Раз какой-то немецкий чин пытался на улице угостить меня конфеткой. Мать удержала меня за руку. На чина даже взглянуть не соизволила, мне же прошипела: «Не бери».
– Warum? [13] – удивился шкоп. – Пашаму?
Естественно, и ответить мать не соизволила, но ее запрет был излишним, у меня бы рука отсохла, если бы я что-то приняла от немца Безусловно, причиной такого поведения немца была красота матери.
( В сорок третьем году меня отдали в интернат...)
В сорок третьем году меня отдали в интернат при монастыре Воскресения Господнего, в Варшаве на Жолибоже. Я сама вынудила родителей это сделать, всю плешь им проела. Возможно, так туда стремилась под воздействием бесчисленных книг, прочитанных еще до войны. На решение родителей наверняка повлияли не только мои уговоры, но и совершенно реальная необходимость убрать меня из города. Девочкой я была крупной, возможно, на вид мне можно было дать и четырнадцать, а четырнадцатилетних немцы уже хватали во время облав. Почему-то я больше не могла учиться в Груйце, надо было переводить меня в Варшаву, а здесь угрожала серьезная опасность во время нахождения на улицах.
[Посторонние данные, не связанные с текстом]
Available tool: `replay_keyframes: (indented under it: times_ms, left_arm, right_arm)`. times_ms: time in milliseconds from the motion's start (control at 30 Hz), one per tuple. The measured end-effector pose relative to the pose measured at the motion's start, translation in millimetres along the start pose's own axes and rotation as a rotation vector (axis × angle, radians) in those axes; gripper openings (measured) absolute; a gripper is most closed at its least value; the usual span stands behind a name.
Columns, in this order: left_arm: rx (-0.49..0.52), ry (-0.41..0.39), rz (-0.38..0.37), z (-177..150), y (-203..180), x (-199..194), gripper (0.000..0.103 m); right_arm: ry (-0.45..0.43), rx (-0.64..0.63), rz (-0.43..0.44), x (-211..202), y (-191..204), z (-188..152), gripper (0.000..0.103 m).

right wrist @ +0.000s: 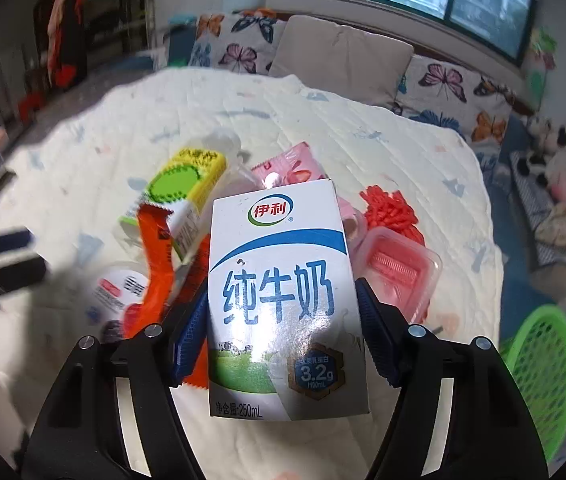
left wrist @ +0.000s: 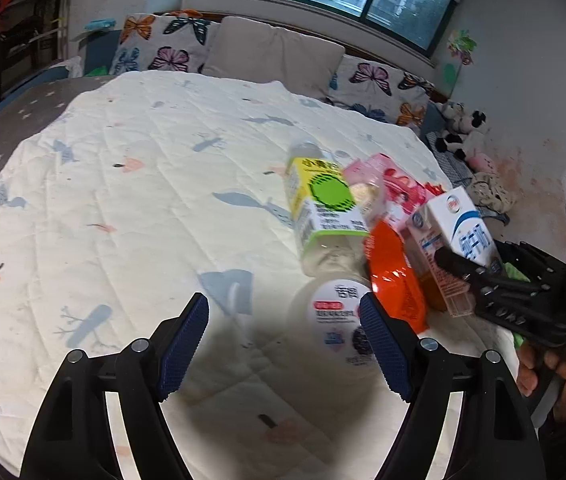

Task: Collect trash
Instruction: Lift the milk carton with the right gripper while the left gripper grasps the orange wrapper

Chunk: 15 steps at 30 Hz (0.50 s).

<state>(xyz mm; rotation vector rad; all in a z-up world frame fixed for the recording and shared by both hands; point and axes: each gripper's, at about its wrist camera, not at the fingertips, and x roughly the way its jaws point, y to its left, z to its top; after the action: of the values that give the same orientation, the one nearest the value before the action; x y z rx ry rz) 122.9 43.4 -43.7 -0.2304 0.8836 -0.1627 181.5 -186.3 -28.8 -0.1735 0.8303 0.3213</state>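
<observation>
The right gripper (right wrist: 281, 320) has its blue pads against both sides of a white and blue milk carton (right wrist: 283, 300), grasping it upright over the quilted bedspread (right wrist: 403, 152). The left gripper (left wrist: 283, 344) hangs released, its fingers spread wide over the quilt with nothing between them. Just beyond it, to the right, lies the trash pile: a yellow-green labelled bottle (left wrist: 323, 208), an orange wrapper (left wrist: 395, 276), a round white lid (left wrist: 339, 316) and pink packaging (left wrist: 387, 176). A green mesh basket (right wrist: 543, 368) sits at the near right beside the bed.
</observation>
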Motion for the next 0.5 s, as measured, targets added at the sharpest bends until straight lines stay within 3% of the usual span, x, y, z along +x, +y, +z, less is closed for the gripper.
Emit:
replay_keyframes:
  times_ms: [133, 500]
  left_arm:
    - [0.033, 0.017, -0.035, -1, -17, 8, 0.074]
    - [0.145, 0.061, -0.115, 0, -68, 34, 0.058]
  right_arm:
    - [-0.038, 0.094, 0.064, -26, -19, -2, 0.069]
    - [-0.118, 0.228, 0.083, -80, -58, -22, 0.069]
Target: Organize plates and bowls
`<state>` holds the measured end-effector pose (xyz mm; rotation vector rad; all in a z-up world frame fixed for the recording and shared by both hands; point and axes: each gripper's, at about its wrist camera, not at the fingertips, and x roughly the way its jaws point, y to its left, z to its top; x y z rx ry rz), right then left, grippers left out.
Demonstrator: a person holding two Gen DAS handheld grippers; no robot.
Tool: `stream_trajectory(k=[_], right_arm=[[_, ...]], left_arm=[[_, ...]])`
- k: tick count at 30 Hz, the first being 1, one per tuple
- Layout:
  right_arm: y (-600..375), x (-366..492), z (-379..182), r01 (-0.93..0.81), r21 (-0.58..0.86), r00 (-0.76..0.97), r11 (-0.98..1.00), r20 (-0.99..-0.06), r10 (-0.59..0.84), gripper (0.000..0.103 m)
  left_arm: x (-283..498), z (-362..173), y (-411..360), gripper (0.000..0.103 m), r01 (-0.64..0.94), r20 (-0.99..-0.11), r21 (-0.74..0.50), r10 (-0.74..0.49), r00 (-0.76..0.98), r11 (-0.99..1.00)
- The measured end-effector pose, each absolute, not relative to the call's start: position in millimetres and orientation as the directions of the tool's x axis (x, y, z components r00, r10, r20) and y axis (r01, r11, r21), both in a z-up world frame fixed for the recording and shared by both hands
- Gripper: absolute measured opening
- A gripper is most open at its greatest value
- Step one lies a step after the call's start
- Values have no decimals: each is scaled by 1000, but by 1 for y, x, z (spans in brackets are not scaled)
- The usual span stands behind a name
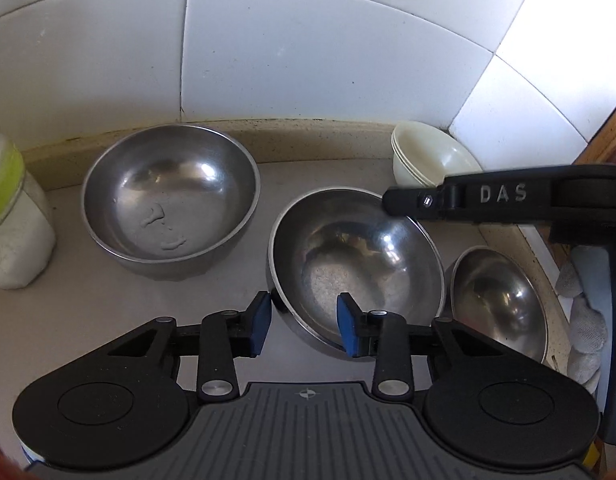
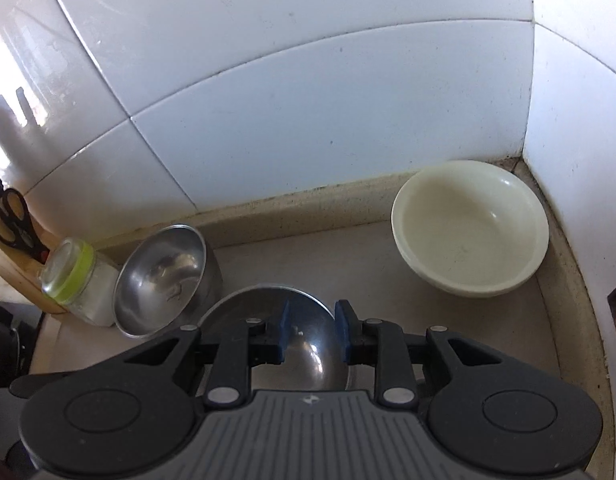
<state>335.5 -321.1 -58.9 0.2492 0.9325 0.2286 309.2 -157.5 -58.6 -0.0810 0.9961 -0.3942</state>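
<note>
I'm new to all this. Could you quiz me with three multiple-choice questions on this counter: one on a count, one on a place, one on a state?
1. How many steel bowls are there?
A two
B three
C five

2. Where do the cream bowls stand?
A in the tiled corner
B inside a steel bowl
C on the floor

3. The cream bowls are:
A upside down
B stacked upright
C broken

Answers:
1 B, three steel rims show on the counter.
2 A, they sit right against that corner.
3 B, nested rims face up.
</note>
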Motion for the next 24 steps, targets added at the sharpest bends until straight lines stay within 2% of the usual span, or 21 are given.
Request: stream_trajectory(k=[4, 6, 9, 15, 17, 18, 19, 24], right_arm=[[-320, 339, -56, -94, 303, 564, 948, -769, 302, 30], [-327, 338, -51, -88, 327, 583, 941, -749, 315, 30], [-330, 339, -52, -85, 318, 557, 944, -771, 309, 32], [-321, 340, -67, -95, 289, 514, 953, -806, 296, 34], [-317, 339, -70, -99, 270, 516, 958, -809, 281, 35], [-316, 339, -70, -100, 262, 515, 960, -812, 275, 34], [-314, 338, -71, -103, 249, 513, 963, -816, 266, 32], [-306, 327, -73, -141, 235, 496, 962, -824, 274, 23]], left_arm=[[312, -60, -158, 59, 287, -804, -268, -378, 458, 920], [310, -60, -158, 60, 289, -801, -262, -374, 468, 921], [313, -62, -155, 60, 281, -803, -273, -379, 461, 920], [317, -66, -160, 52, 285, -810, -269, -376, 450, 920], [316, -66, -161, 46, 285, -813, -251, -362, 457, 925], [317, -67, -160, 40, 282, -814, -249, -358, 457, 927], [318, -68, -158, 37, 280, -815, -251, -358, 456, 927], [314, -68, -148, 32, 277, -823, -226, -336, 459, 934]])
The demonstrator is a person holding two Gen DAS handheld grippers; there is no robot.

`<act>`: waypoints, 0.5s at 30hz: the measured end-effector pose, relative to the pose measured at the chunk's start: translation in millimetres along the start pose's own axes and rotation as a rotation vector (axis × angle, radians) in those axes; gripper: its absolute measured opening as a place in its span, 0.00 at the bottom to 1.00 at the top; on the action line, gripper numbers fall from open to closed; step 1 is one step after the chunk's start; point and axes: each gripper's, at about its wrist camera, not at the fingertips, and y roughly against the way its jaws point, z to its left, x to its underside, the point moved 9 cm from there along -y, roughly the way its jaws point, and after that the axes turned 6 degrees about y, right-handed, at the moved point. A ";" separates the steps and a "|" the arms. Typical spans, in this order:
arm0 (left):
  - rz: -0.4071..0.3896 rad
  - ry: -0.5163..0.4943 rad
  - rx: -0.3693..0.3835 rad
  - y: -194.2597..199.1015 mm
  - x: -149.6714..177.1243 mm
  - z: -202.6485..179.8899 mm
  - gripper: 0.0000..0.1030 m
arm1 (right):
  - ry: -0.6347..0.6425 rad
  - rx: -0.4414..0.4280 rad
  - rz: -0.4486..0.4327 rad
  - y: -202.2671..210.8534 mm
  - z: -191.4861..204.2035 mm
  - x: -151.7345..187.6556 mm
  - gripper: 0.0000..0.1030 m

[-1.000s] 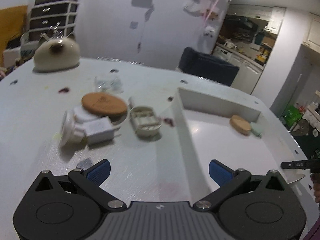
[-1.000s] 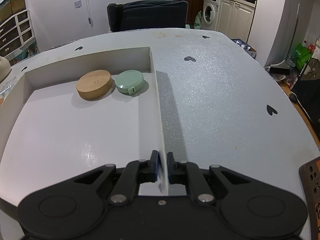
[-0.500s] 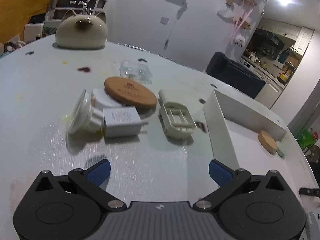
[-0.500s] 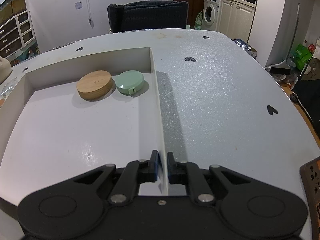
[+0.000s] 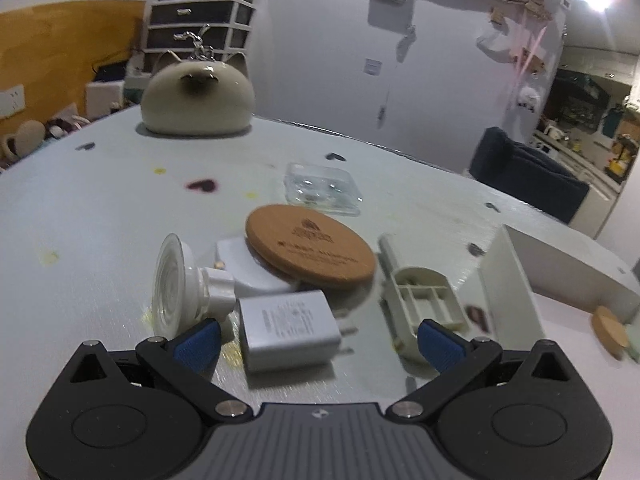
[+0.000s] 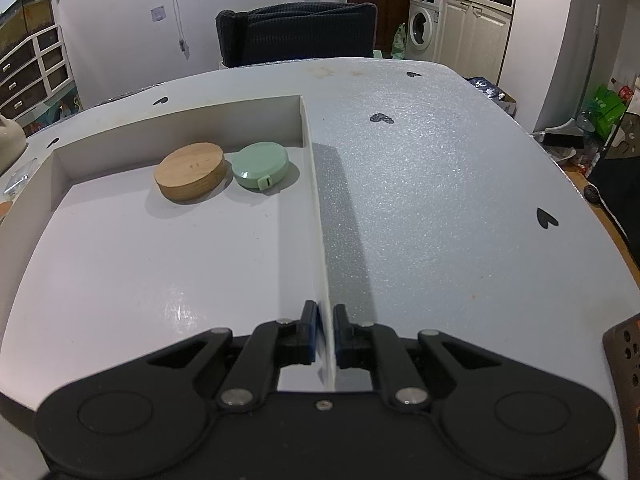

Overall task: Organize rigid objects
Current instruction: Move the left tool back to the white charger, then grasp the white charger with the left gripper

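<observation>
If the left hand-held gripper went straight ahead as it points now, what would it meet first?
Probably the white charger, lying on the table just ahead between the open left hand-held gripper's fingers. The cork coaster lies behind it. Depth is uncertain through the fisheye.

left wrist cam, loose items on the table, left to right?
Suction cup → white charger → cork coaster → beige plastic holder → box wall → wooden disc inside the box.

The right gripper (image 6: 325,332) pinches the right wall of the shallow white tray (image 6: 316,216). At the tray's upper middle, a round wooden block (image 6: 190,176) touches a mint-green round tape measure (image 6: 260,170).
</observation>
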 end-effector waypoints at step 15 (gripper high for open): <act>-0.015 -0.087 -0.043 -5.4 -8.3 8.8 0.69 | 0.005 -0.002 0.000 -0.3 0.3 -0.4 0.08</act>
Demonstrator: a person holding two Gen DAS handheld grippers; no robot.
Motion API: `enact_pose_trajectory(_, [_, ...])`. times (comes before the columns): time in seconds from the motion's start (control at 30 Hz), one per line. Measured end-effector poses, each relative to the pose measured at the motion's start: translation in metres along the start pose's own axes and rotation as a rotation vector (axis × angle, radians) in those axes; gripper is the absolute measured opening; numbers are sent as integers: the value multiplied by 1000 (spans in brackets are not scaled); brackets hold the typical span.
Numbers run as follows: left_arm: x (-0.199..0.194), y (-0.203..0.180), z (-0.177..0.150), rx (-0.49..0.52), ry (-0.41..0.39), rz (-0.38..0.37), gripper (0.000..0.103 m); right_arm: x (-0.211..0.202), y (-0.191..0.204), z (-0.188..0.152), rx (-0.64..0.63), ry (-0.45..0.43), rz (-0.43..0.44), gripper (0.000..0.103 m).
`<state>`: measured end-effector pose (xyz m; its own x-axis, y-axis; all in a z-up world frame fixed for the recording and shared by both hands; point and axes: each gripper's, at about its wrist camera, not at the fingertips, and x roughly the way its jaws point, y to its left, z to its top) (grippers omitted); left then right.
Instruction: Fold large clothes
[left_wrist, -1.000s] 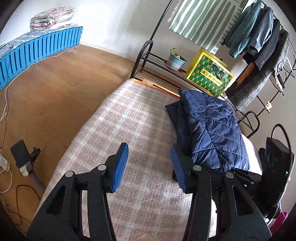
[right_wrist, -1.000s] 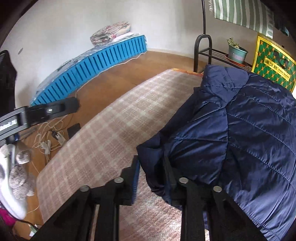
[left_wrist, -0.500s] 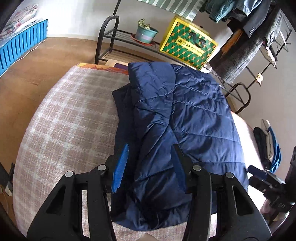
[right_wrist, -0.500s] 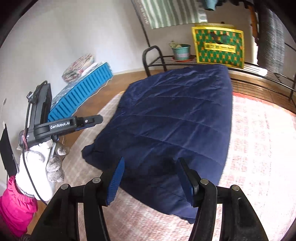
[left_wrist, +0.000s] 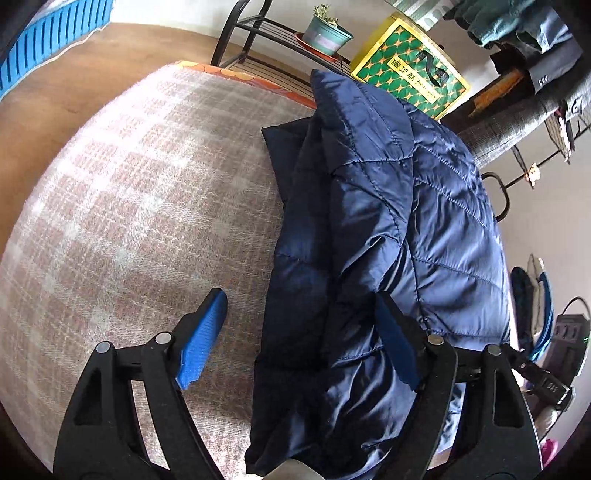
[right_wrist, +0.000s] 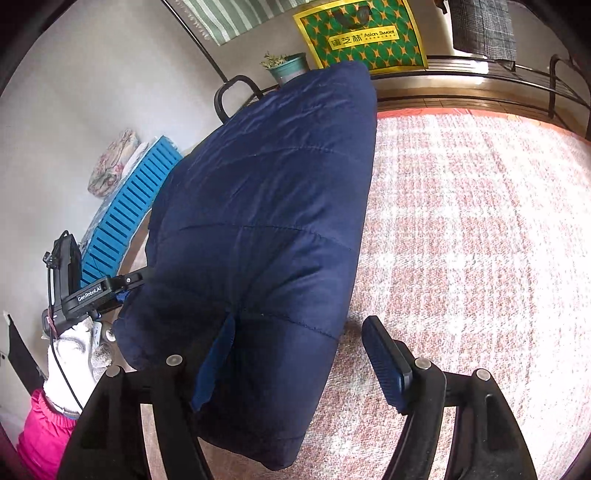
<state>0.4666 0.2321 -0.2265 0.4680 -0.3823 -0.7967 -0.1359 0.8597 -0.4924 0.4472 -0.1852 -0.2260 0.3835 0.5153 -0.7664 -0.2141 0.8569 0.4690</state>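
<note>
A navy quilted puffer jacket (left_wrist: 399, 229) lies folded lengthwise on a pink-and-white plaid blanket (left_wrist: 140, 206). My left gripper (left_wrist: 299, 343) is open, its jaws straddling the jacket's near left edge. In the right wrist view the jacket (right_wrist: 266, 229) is a long folded bundle. My right gripper (right_wrist: 299, 358) is open around the jacket's near right edge, with the left finger under the fabric. The left gripper (right_wrist: 110, 288) shows at the jacket's far side, held by a white-gloved hand.
A black metal rack (left_wrist: 255, 33) beyond the blanket holds a potted plant (left_wrist: 325, 33) and a green-yellow bag (left_wrist: 410, 74). Clothes hang at upper right (left_wrist: 535, 48). A blue slatted mat (right_wrist: 125, 218) lies on the wooden floor.
Both grippers have moved in close to the jacket's near end and opened wider. The right gripper's left finger has slid under the jacket edge.
</note>
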Motion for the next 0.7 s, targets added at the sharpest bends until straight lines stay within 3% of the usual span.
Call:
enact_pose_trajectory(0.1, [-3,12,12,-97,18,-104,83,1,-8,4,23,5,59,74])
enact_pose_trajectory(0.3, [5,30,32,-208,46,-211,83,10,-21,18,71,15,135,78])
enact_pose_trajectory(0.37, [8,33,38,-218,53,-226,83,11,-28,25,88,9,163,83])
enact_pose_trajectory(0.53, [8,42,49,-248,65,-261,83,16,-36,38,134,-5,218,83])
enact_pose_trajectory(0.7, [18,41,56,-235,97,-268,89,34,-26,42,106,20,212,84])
Хотя я сама изо всех сил стремилась в интернат при монастыре, меня охватила паника, когда наконец меня туда повезли на извозчике. Мое состояние можно было понять. Первый раз в жизни мне предстояло покинуть родительский дом и остаться одной среди незнакомых людей. И хочется, и колется... Хотение перебороло, и я не стала передумывать.
В интернате мне понравилось, и я как-то сразу в нем прижилась. Может, повлияло и то обстоятельство, что в первый же день на ужин было подано мое любимое блюдо: картофельные клецки, причем такие, какие я особенно любила, круглые и политые растопленным маслом с истолченными сухариками. Быстро усвоила я правила поведения в обители сестричек и приняла их всей душой.
Книжек, по которым мы учились, было очень мало, девочки не могли держать их при себе. Оно и понятно, ведь мы изучали запрещенные немцами предметы: польский язык, литературу, историю и т. п. Особенно страшными последствиями была чревата история, об этом знали даже самые маленькие из нас, поэтому ежедневно после занятий учебные пособия следовало относить в клаузуру. Относили их дежурные, обязательно по две ученицы из каждого класса, меня тоже назначали дежурной, и помню, что, заходя в это святая святых, закрытое для посторонних помещение монастыря, я испытывала чувство, что совершаю святотатство.